### Task details
Keeping every character in place, output all the data.

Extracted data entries
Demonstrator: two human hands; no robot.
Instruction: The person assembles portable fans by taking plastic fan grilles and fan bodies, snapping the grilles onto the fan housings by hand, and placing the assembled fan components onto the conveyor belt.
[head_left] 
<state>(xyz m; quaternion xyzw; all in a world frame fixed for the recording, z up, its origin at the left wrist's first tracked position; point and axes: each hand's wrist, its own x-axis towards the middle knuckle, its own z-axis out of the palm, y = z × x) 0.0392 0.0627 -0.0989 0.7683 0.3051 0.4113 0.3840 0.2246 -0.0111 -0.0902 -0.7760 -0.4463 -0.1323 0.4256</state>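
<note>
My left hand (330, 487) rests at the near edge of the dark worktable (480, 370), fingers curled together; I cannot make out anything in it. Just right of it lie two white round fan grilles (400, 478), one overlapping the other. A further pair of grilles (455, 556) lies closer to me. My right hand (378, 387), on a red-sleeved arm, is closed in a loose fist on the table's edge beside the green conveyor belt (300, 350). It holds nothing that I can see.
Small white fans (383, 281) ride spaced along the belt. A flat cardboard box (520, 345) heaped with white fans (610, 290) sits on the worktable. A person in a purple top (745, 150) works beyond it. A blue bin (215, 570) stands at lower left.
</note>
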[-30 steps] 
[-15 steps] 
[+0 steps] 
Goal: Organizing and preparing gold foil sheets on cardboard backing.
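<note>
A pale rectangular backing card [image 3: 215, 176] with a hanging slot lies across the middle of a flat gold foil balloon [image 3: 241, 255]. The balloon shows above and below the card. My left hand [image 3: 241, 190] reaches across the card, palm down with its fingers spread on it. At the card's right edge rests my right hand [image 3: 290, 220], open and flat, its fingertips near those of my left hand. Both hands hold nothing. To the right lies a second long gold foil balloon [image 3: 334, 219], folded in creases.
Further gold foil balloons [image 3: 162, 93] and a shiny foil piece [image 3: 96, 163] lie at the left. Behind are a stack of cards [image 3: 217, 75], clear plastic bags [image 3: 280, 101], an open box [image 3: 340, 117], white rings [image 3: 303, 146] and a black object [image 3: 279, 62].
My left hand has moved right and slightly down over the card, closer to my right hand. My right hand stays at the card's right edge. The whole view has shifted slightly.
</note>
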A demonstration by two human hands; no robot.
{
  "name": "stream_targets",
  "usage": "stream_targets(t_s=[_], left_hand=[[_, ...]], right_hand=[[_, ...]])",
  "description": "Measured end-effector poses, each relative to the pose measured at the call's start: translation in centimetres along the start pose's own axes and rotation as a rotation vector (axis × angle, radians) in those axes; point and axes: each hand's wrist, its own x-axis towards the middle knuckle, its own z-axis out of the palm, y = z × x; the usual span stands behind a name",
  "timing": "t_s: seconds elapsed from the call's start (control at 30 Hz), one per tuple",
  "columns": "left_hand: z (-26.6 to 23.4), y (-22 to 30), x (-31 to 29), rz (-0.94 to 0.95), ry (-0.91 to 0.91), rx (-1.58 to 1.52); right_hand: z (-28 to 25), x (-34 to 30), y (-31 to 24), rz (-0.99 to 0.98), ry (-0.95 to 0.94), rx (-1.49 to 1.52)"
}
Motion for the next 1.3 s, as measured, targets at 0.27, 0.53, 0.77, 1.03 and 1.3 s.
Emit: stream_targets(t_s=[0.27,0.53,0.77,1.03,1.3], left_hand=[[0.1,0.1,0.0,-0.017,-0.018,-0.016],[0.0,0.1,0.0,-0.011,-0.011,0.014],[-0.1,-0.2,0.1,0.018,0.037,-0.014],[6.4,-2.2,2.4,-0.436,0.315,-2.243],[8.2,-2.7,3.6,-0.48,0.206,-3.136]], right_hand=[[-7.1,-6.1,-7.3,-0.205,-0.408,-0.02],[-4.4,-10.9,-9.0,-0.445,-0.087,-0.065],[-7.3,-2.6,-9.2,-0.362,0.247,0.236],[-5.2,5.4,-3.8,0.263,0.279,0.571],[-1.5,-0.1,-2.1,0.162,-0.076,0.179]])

### Output for this task
Demonstrator: two human hands; no robot.
Instruction: The person assembles portable fans by taking plastic fan grilles and fan bodies, snapping the grilles onto the fan housings by hand, and placing the assembled fan components onto the conveyor belt.
[head_left] 
<state>(xyz m; quaternion xyzw; all in a world frame fixed for the recording, z up, its origin at the left wrist's first tracked position; point and axes: each hand's wrist, its own x-axis towards the middle knuckle, its own z-axis out of the palm, y = z × x) 0.0392 0.0627 -0.0989 0.7683 0.3051 0.4113 0.3840 0.2246 -0.0111 -0.0902 -0.7760 -0.4463 -0.1323 0.4256</state>
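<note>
My left hand (330, 487) rests at the near edge of the dark worktable (480, 370), fingers curled together; I cannot make out anything in it. Just right of it lie two white round fan grilles (400, 478), one overlapping the other. A further pair of grilles (455, 556) lies closer to me. My right hand (378, 387), on a red-sleeved arm, is closed in a loose fist on the table's edge beside the green conveyor belt (300, 350). It holds nothing that I can see.
Small white fans (383, 281) ride spaced along the belt. A flat cardboard box (520, 345) heaped with white fans (610, 290) sits on the worktable. A person in a purple top (745, 150) works beyond it. A blue bin (215, 570) stands at lower left.
</note>
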[-30 steps] 
[-15 steps] 
[+0 steps] 
Goal: Organizing and preparing gold foil sheets on cardboard backing.
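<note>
A pale rectangular backing card [image 3: 215, 176] with a hanging slot lies across the middle of a flat gold foil balloon [image 3: 241, 255]. The balloon shows above and below the card. My left hand [image 3: 241, 190] reaches across the card, palm down with its fingers spread on it. At the card's right edge rests my right hand [image 3: 290, 220], open and flat, its fingertips near those of my left hand. Both hands hold nothing. To the right lies a second long gold foil balloon [image 3: 334, 219], folded in creases.
Further gold foil balloons [image 3: 162, 93] and a shiny foil piece [image 3: 96, 163] lie at the left. Behind are a stack of cards [image 3: 217, 75], clear plastic bags [image 3: 280, 101], an open box [image 3: 340, 117], white rings [image 3: 303, 146] and a black object [image 3: 279, 62].
My left hand has moved right and slightly down over the card, closer to my right hand. My right hand stays at the card's right edge. The whole view has shifted slightly.
</note>
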A demonstration by two human hands; no robot.
{
  "name": "stream_targets",
  "usage": "stream_targets(t_s=[_], left_hand=[[_, ...]], right_hand=[[_, ...]])",
  "description": "Measured end-effector poses, each relative to the pose measured at the call's start: translation in centimetres along the start pose's own axes and rotation as a rotation vector (axis × angle, radians) in those axes; point and axes: each hand's wrist, its own x-axis towards the middle knuckle, its own z-axis out of the palm, y = z × x; the usual span stands behind a name",
  "timing": "t_s: seconds elapsed from the call's start (control at 30 Hz), one per tuple",
  "columns": "left_hand: z (-26.6 to 23.4), y (-22 to 30), x (-31 to 29), rz (-0.94 to 0.95), ry (-0.91 to 0.91), rx (-1.58 to 1.52); right_hand: z (-28 to 25), x (-34 to 30), y (-31 to 24), rz (-0.99 to 0.98), ry (-0.95 to 0.94), rx (-1.49 to 1.52)"
}
Motion for the next 1.3 s, as measured, targets at 0.27, 0.53, 0.77, 1.03 and 1.3 s.
Emit: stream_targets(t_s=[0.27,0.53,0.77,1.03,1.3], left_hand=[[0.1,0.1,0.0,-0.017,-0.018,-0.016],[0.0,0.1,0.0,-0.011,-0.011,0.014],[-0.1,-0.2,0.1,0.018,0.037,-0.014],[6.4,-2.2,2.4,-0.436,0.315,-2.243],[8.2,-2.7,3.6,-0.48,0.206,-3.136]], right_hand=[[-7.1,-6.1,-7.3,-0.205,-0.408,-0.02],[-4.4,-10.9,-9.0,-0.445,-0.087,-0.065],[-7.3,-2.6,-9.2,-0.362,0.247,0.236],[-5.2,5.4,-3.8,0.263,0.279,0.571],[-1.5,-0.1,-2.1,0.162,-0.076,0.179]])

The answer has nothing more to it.